How a trap is classified

When function.call returns an error, sandboxd has to decide why. The logic lives in Sandbox::run and classify_trap:

  1. First it checks store.data().growth_was_denied(). The ResourceLimiter sets this flag the moment a memory or table growth is refused at the cap. This is checked first because a guest that hits the cap may react in several ways (an unreachable, an out-of-bounds store, or simply trapping), and they should all be reported as a memory limit breach.
  2. Otherwise it downcasts the error to a wasmtime Trap and matches the code: OutOfFuel becomes FuelExhausted, Interrupt becomes Timeout, and a memory or table out-of-bounds becomes MemoryLimitExceeded.
  3. Anything else is a genuine guest fault and becomes SandboxError::Trap carrying the backtrace.

The watchdog

wasmtime's epoch interruption is cooperative: the guest checks an epoch counter at loop back-edges and function entries, and traps if the store's deadline has passed. sandboxd sets the store deadline to one epoch tick and then runs a Watchdog thread that sleeps in short slices until the wall-clock timeout elapses, at which point it calls engine.increment_epoch(). That bump trips the guest at its next check. The watchdog polls a shared atomic flag so that when a run finishes early it exits promptly rather than always sleeping the full timeout.

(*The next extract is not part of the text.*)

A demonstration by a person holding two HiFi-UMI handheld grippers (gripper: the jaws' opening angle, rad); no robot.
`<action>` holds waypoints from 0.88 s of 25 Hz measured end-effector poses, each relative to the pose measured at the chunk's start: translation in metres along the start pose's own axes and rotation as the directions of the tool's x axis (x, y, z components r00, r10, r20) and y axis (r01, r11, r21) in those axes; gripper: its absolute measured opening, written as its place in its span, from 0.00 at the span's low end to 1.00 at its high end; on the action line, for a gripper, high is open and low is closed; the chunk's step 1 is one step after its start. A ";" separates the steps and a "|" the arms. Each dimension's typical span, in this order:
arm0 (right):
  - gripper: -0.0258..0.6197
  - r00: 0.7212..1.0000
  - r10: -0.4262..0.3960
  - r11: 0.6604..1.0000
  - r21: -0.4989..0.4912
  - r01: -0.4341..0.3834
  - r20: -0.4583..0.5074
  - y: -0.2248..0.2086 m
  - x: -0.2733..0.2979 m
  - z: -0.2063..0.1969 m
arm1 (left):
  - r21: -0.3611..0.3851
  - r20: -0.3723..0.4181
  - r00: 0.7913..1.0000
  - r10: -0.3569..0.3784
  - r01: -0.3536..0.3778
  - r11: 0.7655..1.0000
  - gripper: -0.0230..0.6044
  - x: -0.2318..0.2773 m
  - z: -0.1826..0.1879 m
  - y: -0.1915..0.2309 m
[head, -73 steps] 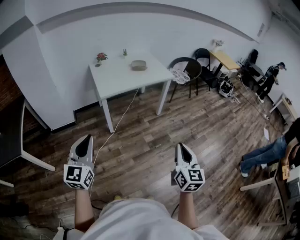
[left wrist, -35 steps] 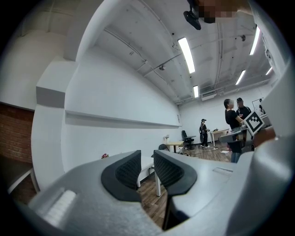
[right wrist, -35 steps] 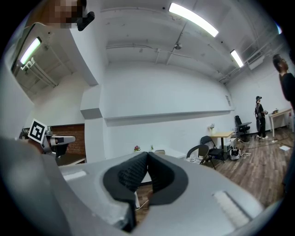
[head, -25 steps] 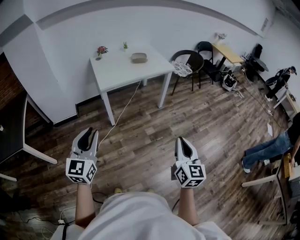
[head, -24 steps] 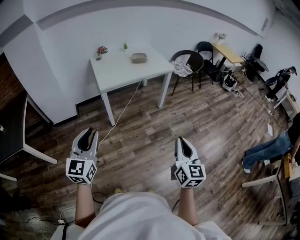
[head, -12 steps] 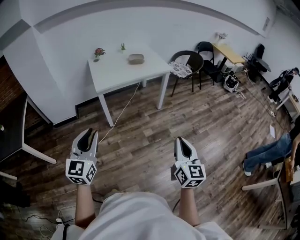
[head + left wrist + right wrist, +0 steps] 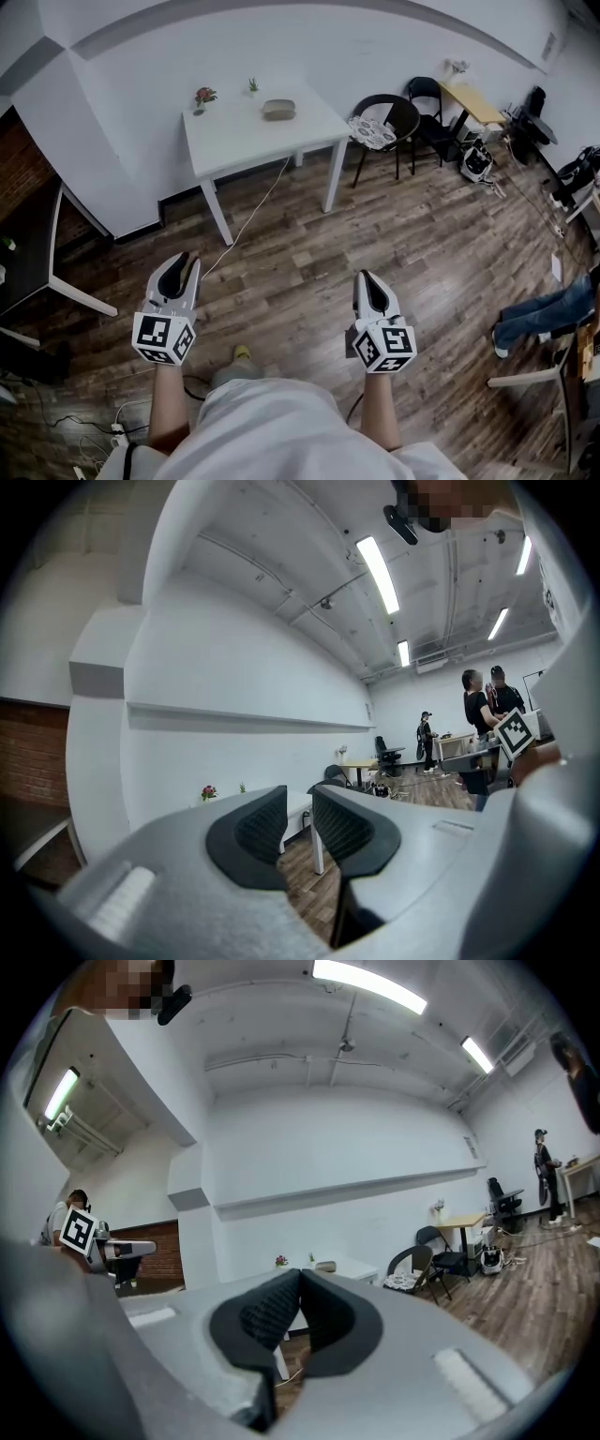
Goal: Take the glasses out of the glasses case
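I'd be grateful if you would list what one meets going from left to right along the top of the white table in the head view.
Pot of red flowers → small green plant → glasses case.

A bench at the back wall, two grippers over the floor well in front of it.

The bench (image 7: 234, 150) stands against the wall. On it, the glasses case (image 7: 278, 109) lies near the back edge, toward the right. A flower pot (image 7: 202, 97) stands at the back left corner, and a small plant (image 7: 253, 86) stands between the pot and the case. A chair (image 7: 384, 131) stands just right of the bench, with a small table (image 7: 469, 98) farther right. A cable (image 7: 248, 220) runs from under the bench across the floor (image 7: 309, 253). The left gripper (image 7: 181, 262) and the right gripper (image 7: 367, 281) are side by side above the floor, well apart from the bench.
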State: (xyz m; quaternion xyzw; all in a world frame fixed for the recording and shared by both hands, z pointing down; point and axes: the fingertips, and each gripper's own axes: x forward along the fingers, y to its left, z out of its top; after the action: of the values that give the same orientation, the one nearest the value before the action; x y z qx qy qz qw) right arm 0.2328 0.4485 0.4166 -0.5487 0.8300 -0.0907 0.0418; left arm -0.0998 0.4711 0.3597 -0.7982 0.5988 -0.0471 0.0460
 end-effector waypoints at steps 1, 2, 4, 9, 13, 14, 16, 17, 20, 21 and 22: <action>0.04 1.000 0.002 1.000 0.002 -0.002 -0.001 -0.002 0.003 -0.001 | 0.000 -0.001 1.000 0.000 0.000 1.000 0.19 0.004 -0.001 0.000; 0.04 1.000 0.002 1.000 0.004 -0.002 -0.002 -0.004 0.007 -0.002 | 0.001 -0.003 1.000 0.000 0.000 1.000 0.19 0.008 -0.002 0.001; 0.04 1.000 -0.001 1.000 0.004 0.001 -0.006 -0.009 0.014 -0.002 | -0.001 -0.010 1.000 -0.003 0.003 1.000 0.19 0.017 -0.006 0.001; 0.04 1.000 -0.023 1.000 -0.005 0.023 -0.021 -0.021 0.041 -0.003 | -0.020 -0.021 1.000 -0.021 0.020 1.000 0.19 0.048 -0.015 0.011; 0.04 0.999 -0.039 0.999 -0.013 0.038 -0.033 -0.026 0.076 -0.003 | -0.038 -0.022 0.999 -0.025 0.024 0.999 0.19 0.082 -0.023 0.033; 0.04 0.999 -0.040 0.999 -0.016 0.040 -0.035 -0.025 0.086 -0.003 | -0.041 -0.021 0.999 -0.026 0.025 0.999 0.19 0.091 -0.024 0.040; 0.04 0.998 -0.048 0.999 -0.022 0.047 -0.037 -0.026 0.105 -0.001 | -0.049 -0.020 0.999 -0.030 0.029 0.998 0.19 0.109 -0.027 0.052; 0.04 0.998 -0.053 0.998 -0.024 0.052 -0.038 -0.026 0.115 0.000 | -0.054 -0.019 0.999 -0.035 0.034 0.998 0.19 0.118 -0.028 0.058; 0.04 0.997 -0.065 0.998 -0.029 0.064 -0.041 -0.023 0.147 0.005 | -0.063 -0.020 0.999 -0.050 0.049 0.997 0.19 0.144 -0.032 0.078; 0.04 0.997 -0.068 0.997 -0.031 0.067 -0.042 -0.022 0.159 0.007 | -0.068 -0.020 0.998 -0.054 0.053 0.996 0.19 0.154 -0.032 0.086; 0.04 0.997 -0.071 0.997 -0.032 0.070 -0.043 -0.020 0.171 0.010 | -0.073 -0.019 0.998 -0.057 0.055 0.996 0.19 0.163 -0.032 0.095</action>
State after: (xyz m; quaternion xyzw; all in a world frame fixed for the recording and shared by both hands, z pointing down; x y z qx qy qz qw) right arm 0.1851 0.2824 0.4161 -0.5761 0.8122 -0.0915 0.0118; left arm -0.1493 0.2872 0.3827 -0.8152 0.5781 -0.0351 0.0091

This thread-based approach is what lets sandboxd stop a guest that is spinning in pure computation, where there is no host call to piggyback on.

Why a fresh store per run

State isolation is a correctness property, not just hygiene. Fuel is stored on the store; so is the epoch deadline and the resource limiter. By building a new store each run we guarantee that the budget is exactly what the caller asked for and that no residue from a previous run can change a later one. The engine, which holds the expensive compiled artefacts and the Cranelift backend, is the part that is reused.